By analyzing the ice core, they discovered that Antarctic warm periods corresponded with climate fluctuations detected in ice cores extracted in Greenland. These fluctuations started with a brief period of warmer temperatures, followed by a longer stretch of frigid temperatures.
To figure out what was causing the global climate to seesaw from north to south, the scientists turned to climate simulations. They adjusted their models until they came up with a set of conditions that seemed to recapitulate the fluctuations frozen into that two-mile-long ice tube.
Based on their newly calibrated model, the scientists could tell that freshwater melting off the Greenland ice sheets slows the AMOC’s churn. That increases precipitation across the southern hemisphere, decreases wind speed over the southern ocean, caused the south to warm, and the north to freeze in their simulations.

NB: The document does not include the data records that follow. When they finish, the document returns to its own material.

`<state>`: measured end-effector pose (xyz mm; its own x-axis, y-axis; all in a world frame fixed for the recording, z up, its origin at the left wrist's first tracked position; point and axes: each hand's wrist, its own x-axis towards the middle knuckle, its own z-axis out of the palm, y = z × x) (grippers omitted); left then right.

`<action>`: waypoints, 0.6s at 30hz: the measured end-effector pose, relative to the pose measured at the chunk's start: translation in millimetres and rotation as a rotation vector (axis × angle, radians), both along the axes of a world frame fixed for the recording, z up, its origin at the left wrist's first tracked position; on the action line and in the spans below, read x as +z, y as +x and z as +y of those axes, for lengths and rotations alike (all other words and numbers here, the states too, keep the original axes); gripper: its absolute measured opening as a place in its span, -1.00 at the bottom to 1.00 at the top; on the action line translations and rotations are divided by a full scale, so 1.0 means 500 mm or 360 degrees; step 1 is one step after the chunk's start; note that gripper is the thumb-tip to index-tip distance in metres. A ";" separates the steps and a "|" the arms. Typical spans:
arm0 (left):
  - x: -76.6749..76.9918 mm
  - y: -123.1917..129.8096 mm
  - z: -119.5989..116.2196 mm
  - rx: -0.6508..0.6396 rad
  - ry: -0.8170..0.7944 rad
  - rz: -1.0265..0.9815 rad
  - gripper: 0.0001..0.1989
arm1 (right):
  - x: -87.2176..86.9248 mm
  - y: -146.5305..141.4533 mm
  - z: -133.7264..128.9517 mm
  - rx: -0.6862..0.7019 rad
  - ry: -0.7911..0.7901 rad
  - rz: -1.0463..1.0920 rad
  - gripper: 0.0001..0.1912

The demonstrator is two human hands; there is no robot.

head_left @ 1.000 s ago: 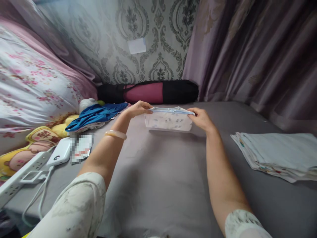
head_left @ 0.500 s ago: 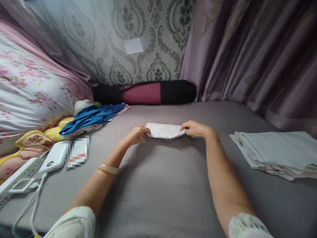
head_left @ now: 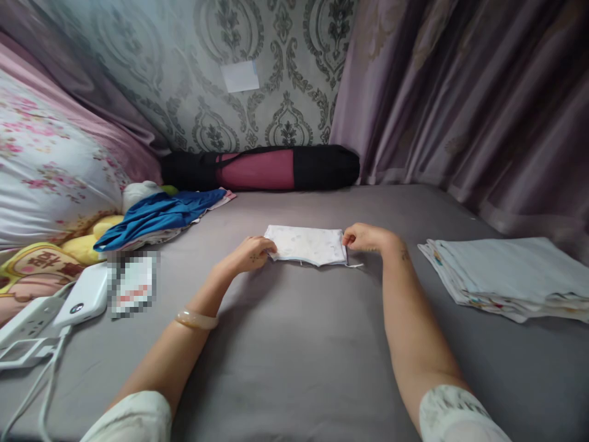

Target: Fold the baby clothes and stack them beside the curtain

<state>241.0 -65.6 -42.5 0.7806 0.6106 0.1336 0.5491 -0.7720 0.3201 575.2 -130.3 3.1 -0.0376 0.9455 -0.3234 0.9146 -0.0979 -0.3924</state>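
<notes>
In the head view, the cloth, white with a faint print, lies folded into a wide, low rectangle on the grey bed, midway between the hands and nearer the far edge of the bed than the near one. The left hand is at its left end, fingers drawn together with the tips on the near part of that end, gripping it. The right hand is at the opposite end, thumb and forefinger brought together in a pinch on the right side, nearer the far corner; its other fingers are curled in. The cloth's near edge is slightly uneven, and a thin strip pokes out at its near right corner, below the right hand. A bangle circles the left forearm.

Well to the right of the right hand, a stack of folded cloths sits by the bed's right edge. Along the far edge lies a black and pink roll. Toward the far left corner is a blue garment on other fabric; nearer, along the left side, are a blurred-out packet, a white power bank and a power strip.
</notes>
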 end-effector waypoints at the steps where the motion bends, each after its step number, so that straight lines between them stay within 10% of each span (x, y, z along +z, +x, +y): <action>1: 0.001 0.001 0.000 0.0007 -0.0021 -0.0008 -0.56 | 0.004 0.001 -0.002 0.0031 0.0002 0.0042 -0.75; 8: 0.024 0.048 0.001 0.0353 0.0037 -0.0128 -0.60 | 0.010 -0.058 0.012 0.0058 0.0419 0.0173 -0.68; 18: -0.031 0.168 0.010 0.0419 0.0153 -0.0102 -0.62 | -0.099 -0.216 0.029 0.0027 0.0631 -0.0211 -0.41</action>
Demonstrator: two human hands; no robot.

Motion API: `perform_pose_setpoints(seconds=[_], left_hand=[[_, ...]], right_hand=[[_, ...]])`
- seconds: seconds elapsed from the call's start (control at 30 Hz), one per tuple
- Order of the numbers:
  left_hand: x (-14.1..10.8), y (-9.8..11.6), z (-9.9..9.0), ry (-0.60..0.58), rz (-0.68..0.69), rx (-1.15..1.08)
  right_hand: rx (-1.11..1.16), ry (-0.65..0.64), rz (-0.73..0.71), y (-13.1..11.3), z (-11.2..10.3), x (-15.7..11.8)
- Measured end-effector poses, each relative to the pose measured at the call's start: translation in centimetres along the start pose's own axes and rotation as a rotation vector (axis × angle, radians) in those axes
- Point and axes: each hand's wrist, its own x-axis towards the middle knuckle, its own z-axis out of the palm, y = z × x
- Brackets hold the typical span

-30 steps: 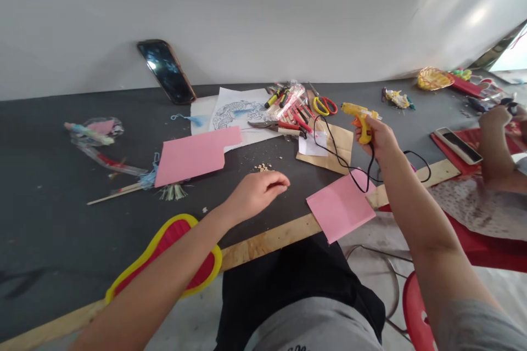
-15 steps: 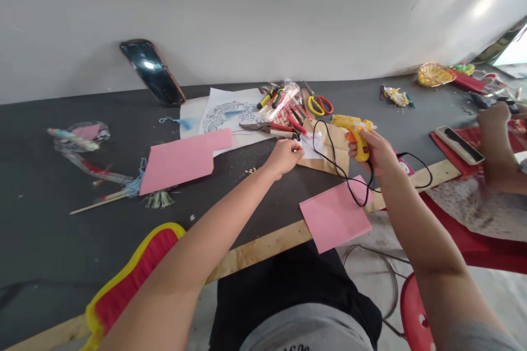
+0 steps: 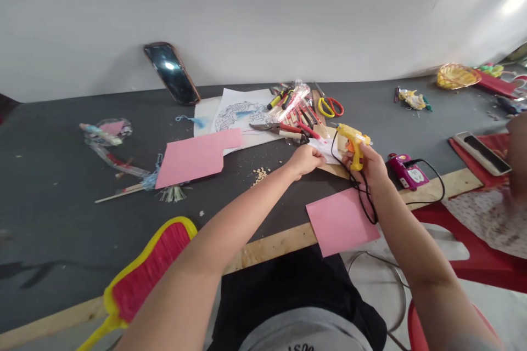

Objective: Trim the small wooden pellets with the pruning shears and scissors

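My right hand [image 3: 365, 165] is shut around the grip of a yellow hot glue gun [image 3: 353, 141], whose black cord [image 3: 362, 196] trails down over a pink paper sheet [image 3: 341, 221]. My left hand [image 3: 305, 161] is curled with its fingertips at a white paper slip [image 3: 325, 151], which lies on brown kraft paper [image 3: 335, 169]. I cannot tell whether those fingers grip the slip. Just past that hand lie red-handled metal snips [image 3: 280, 129]. A larger pink paper sheet [image 3: 191, 158] lies to the left, overlapping a dragon line drawing [image 3: 241, 116].
A heap of tools and yellow-and-red scissors [image 3: 330, 107] sits behind my hands. Small crumbs [image 3: 259, 175] lie on the dark table top [image 3: 61, 186]. A pink plug-in device [image 3: 407, 171] stands right of the glue gun. A co-worker's hand [image 3: 517, 153] shows at the right edge.
My left hand has moved right from the crumbs to the white slip. My right hand has brought the glue gun lower, closer to the left hand. The pink device now shows fully.
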Motion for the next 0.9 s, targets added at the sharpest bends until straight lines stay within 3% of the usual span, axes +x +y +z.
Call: perform_pose_setpoints(seconds=[0.2, 0.27, 0.43, 0.53, 0.63, 0.73, 0.9], left_hand=[[-2.7, 2.7, -0.2, -0.081, 0.093, -0.165], [-3.9, 3.8, -1.4, -0.053, 0.188, -0.073], [-6.8, 5.4, -7.6, 0.013, 0.331, 0.086], [-8.2, 5.5, -12.4, 0.184, 0.367, 0.125], [-9.0, 4.4, -16.7, 0.381, 0.264, 0.125], [-9.0, 2.0, -20.3, 0.544, 0.171, 0.153], [-8.6, -2.9, -24.9, 0.631, -0.035, 0.305]], right_hand=[[0.076, -0.028, -0.089, -2.0, -0.4, -0.5], [0.058, -0.028, -0.129, -2.4, -0.5, -0.5], [0.095, -0.065, -0.124, -2.5, -0.9, -0.3], [0.095, -0.087, -0.093, -2.3, -0.9, -0.2], [0.049, -0.101, -0.059, -2.2, -0.6, -0.2], [-0.002, -0.093, -0.051, -2.4, 0.1, -0.4], [-0.026, -0.083, -0.022, -2.5, 2.0, -1.2]])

This current seems to have been especially vulnerable to freshwater during goldilocks periods in the middle of ice age cycles — when the Earth wasn’t completely blanketed by ice, but also wasn’t entirely thawed. The researchers suspect that’s because during ice ages, the AMOC’s churn is already suppressed by a layer of ice. And in the warm periods, a small amount of freshwater couldn’t prompt enough freezing to make the climate seesaw.
Understanding how the climate changed in the past can help scientists narrow their predictions about the future. Which is challenging, because no one knows how much more greenhouse gasses people will continue to pump into the atmosphere. But Pepijn Bakker, a geoscientist at the University of Bremen in Germany, has calculated that if the Earth warms more than 4–5 degrees celsius, the AMOC could collapse — possibly even as soon as the year 2300.
“Modeling and paleoclimate data suggests it would change many things: position of the rain belt over the tropics, it impacts the monsoon systems,” Bakker says. “So yeah — really, a full collapse, that has a major impact on the climate system, and also on the circulation of the ocean nutrients in the ocean. That would make the future of the climate very uncertain if we go in that direction.”